> [Provided material]
#####

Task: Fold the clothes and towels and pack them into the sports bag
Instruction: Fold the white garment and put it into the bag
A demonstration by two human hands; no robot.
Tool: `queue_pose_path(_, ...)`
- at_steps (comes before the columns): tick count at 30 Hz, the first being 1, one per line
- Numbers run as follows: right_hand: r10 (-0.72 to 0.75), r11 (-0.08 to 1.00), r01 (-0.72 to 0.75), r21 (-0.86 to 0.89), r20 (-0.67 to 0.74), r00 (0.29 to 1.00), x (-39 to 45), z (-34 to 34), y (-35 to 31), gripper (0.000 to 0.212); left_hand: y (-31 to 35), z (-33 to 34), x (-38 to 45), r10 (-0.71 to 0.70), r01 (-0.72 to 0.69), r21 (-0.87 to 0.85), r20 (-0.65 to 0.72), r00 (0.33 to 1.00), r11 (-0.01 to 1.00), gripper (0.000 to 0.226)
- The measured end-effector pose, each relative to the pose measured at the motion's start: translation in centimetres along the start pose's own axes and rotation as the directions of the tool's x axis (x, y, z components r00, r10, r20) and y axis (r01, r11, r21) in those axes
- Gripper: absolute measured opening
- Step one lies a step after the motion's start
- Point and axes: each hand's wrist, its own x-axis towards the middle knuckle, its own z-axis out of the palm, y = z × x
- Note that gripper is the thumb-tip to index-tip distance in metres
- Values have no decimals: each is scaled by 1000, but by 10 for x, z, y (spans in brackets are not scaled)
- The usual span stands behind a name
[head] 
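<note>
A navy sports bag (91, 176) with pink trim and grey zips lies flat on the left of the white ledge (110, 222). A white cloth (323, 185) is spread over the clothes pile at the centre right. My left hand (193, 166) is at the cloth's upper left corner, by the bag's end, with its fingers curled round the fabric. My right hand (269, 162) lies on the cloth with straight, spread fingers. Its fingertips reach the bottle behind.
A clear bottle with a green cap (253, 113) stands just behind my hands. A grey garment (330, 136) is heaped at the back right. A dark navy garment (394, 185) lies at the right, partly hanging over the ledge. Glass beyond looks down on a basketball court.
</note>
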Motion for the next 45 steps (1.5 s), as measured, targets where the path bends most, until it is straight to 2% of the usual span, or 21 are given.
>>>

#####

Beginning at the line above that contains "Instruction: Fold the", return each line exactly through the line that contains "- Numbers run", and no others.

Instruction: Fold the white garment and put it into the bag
A demonstration by two human hands; no robot.
Tool: `queue_pose_path(_, ...)`
- at_steps (comes before the columns): tick count at 30 Hz, the first being 1, one per line
- Numbers run as follows: right_hand: r10 (-0.72 to 0.75), r11 (-0.08 to 1.00), r01 (-0.72 to 0.75), r21 (-0.86 to 0.89), r20 (-0.67 to 0.74), r00 (0.29 to 1.00), x (-39 to 45), z (-34 to 34), y (-35 to 31), gripper (0.000 to 0.212); left_hand: y (-31 to 35), z (-33 to 34), x (-38 to 45), r10 (-0.71 to 0.70), r01 (-0.72 to 0.69), r21 (-0.87 to 0.85), r20 (-0.65 to 0.72), r00 (0.33 to 1.00), r11 (-0.01 to 1.00), gripper (0.000 to 0.226)

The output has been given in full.